- **Prompt**
The expected answer is the set of lines in the data below between the line holding "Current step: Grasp" and the line holding "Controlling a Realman", inclusive, written out exactly.

━━━━━━━━━━━━━━━━

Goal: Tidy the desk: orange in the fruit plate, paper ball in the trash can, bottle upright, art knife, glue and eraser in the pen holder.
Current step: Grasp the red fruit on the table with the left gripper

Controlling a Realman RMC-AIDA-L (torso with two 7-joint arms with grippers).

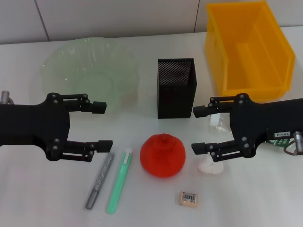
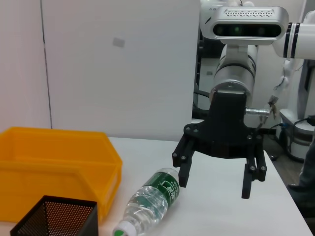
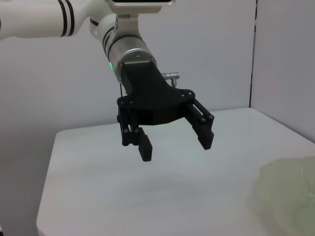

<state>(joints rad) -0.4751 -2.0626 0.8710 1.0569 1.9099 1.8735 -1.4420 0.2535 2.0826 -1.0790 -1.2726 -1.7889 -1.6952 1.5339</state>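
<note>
Both grippers hover spread wide: left gripper (image 1: 103, 126) left of the orange (image 1: 163, 155), right gripper (image 1: 198, 129) to its right, over the paper ball (image 1: 209, 165). Pen holder (image 1: 175, 88) stands behind the orange; eraser (image 1: 188, 198) lies in front.

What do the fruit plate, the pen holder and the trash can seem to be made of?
The fruit plate looks like thin translucent plastic, pale green and glossy: the table shows through its wavy rim. The pen holder seems to be black metal mesh, matte, with fine holes visible in its walls. The trash can looks like rigid moulded plastic, bright yellow and opaque, with smooth thick walls.
</note>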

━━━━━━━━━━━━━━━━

- **Written answer**
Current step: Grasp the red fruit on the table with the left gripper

Controlling a Realman RMC-AIDA-L (torso with two 7-joint arms with grippers).

The given output is complete.